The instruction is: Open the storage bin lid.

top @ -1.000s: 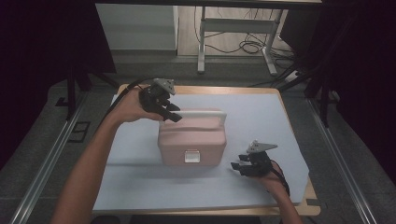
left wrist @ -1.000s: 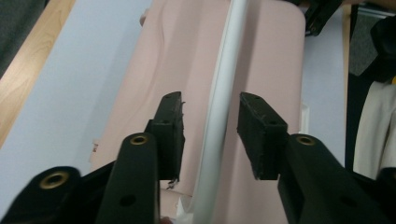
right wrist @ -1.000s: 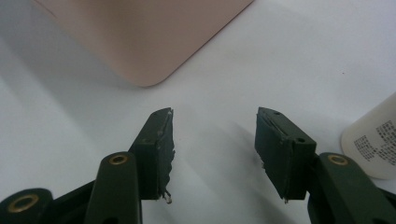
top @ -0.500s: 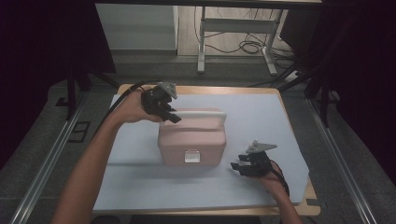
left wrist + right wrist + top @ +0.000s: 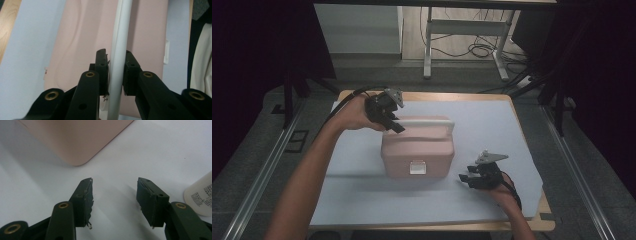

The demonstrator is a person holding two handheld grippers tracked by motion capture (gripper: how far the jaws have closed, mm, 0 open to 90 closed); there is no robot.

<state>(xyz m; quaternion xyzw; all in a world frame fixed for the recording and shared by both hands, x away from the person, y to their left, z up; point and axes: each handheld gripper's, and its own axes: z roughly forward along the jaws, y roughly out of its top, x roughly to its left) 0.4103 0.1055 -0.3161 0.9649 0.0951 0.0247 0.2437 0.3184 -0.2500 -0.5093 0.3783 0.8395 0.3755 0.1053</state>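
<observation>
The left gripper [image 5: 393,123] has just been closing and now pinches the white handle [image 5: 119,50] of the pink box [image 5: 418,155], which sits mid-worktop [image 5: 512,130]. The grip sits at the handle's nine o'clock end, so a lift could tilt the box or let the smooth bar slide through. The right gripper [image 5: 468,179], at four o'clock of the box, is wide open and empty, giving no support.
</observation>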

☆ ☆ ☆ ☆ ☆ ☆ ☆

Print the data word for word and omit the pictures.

### Solution to this task
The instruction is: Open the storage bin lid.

top @ -1.000s: 
left wrist @ -1.000s: 
right wrist @ -1.000s: 
top @ -0.500s: 
left wrist + right wrist + top @ +0.000s: 

The demonstrator is a person holding two handheld grippers tracked by motion capture (gripper: how far the jaws have closed, mm, 0 open to 90 closed); there is no robot.

<state>(xyz m; quaternion xyzw; all in a world frame fixed for the recording and shared by both hands, x away from the person, y to their left, z up; point and axes: each handheld gripper's, and its own axes: z roughly forward along the jaws, y roughly out of its top, x roughly to its left) 0.4103 0.1055 -0.3161 0.9649 0.0951 0.0247 0.2437 0.3184 -0.2500 -0.5093 0.3783 0.8395 0.3755 0.1053</state>
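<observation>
The left gripper [image 5: 393,123] has just been closing and now pinches the white handle [image 5: 119,50] of the pink box [image 5: 418,155], which sits mid-worktop [image 5: 512,130]. The grip sits at the handle's nine o'clock end, so a lift could tilt the box or let the smooth bar slide through. The right gripper [image 5: 468,179], at four o'clock of the box, is wide open and empty, giving no support.
</observation>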

The output shown is complete.